Thanks for the share; an interesting read!
I don't know if this is a hot take but I think the narrative of the film, even though in many ways is more simplistic, is better than the original written story from what I remember of it.
I think the original story, coming from a society's popularised literature that gives the impression of minimising the agency of the proleteriat class and has heaps of apologism for the bourgoisie (the most you get is Dickens' exotica of poverty, and liberal bourgoisie concepts of women's emancipation, ie would like a bigger piece of the imperialist pie) - both-sides the victim (the creature/monster).
I think Western literature and media in generally is rife with a story technique where if you just nominally show the "bad" thing then that itself can be considered a criticism (eg the Godfather nominally could be considered a criticism of organise crime, when all the narrative techniques such as what is centred, what isn't historicised, what is rewarded etc would all suggest otherwise and thereby giving praise to the traits of the bourgoisie considered worthy. [I am brought up in this liberal world, I am flawed and therefore still like the movie]).

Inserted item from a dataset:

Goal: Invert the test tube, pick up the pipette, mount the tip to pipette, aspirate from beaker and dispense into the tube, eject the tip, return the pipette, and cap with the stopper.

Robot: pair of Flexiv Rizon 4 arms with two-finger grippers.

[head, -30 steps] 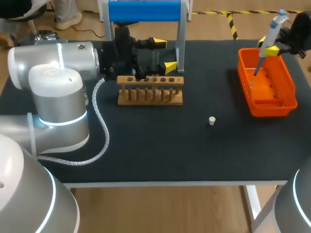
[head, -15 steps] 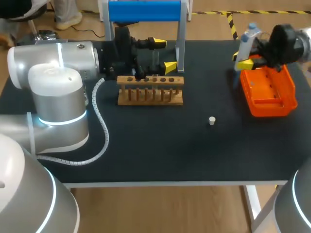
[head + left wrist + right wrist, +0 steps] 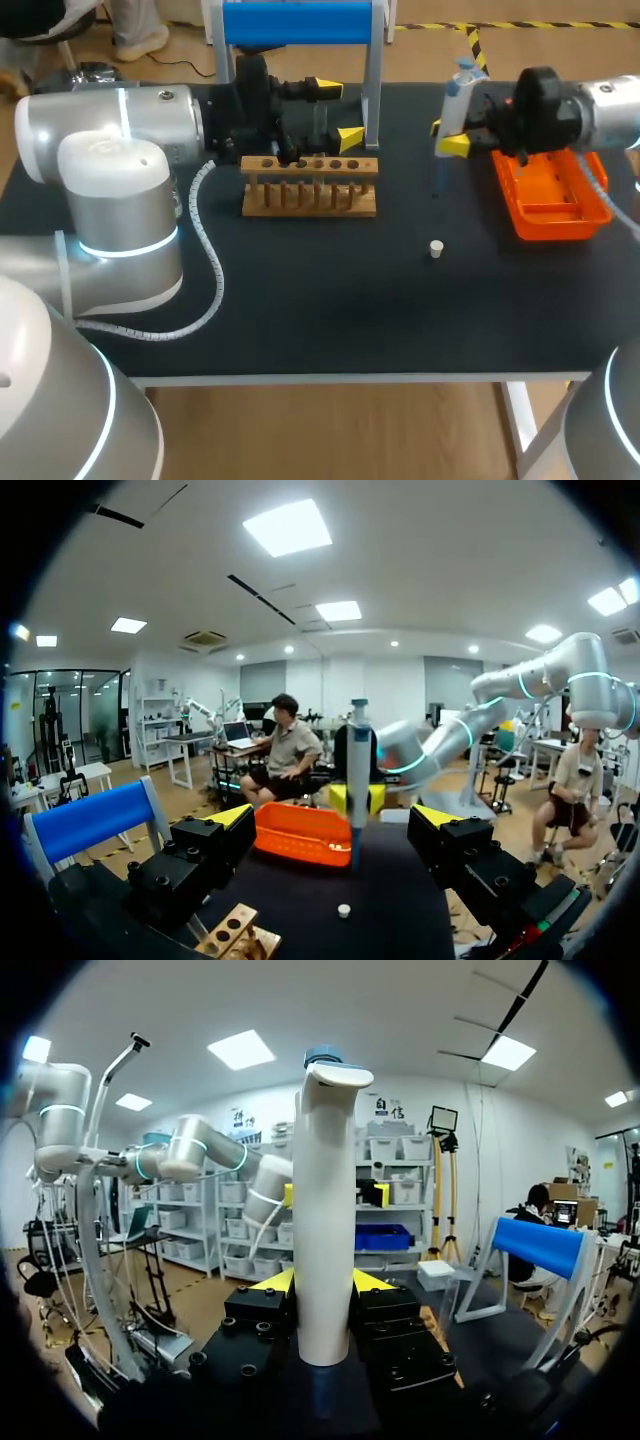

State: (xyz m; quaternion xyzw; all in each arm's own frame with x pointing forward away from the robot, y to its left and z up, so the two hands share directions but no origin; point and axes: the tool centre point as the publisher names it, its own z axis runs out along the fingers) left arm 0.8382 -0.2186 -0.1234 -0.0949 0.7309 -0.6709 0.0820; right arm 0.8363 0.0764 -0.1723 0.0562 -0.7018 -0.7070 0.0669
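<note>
Head view: nearest lies the small white stopper (image 3: 436, 248), alone on the mat. Farther back are the wooden rack (image 3: 310, 186) at left and the orange basket (image 3: 598, 200) at right. Just left of the basket, the right gripper (image 3: 447, 137) is clenched on the pipette (image 3: 458, 95). Its long axis is nearly upright, plunger head up and thin end down. Farthest, the left gripper (image 3: 337, 112) hangs behind the rack, fingers spread and grasping nothing. The pick-up looks done. The next move likely calls for the tip or the beaker, and I can make out neither.
</note>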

In my opinion it is one of the easier arguments to make that the workers of the west used the Soviet Union as leverage of threat of domestic revolution to gain the concessions they did for the welfare state, and thereby forced capitalists to invest in "human capital" that allowed massive upskilling of the work force and unlock the tech ladder as we know it today. And when the USSR collapsed (and potentially you could even use the fall of the Berlin wall) that leverage was lost and thereby the losing of concessions gained leading to the state of affairs as we know it now. It puts the like of Stalin and Lenin head and shoulders over any known Western leader.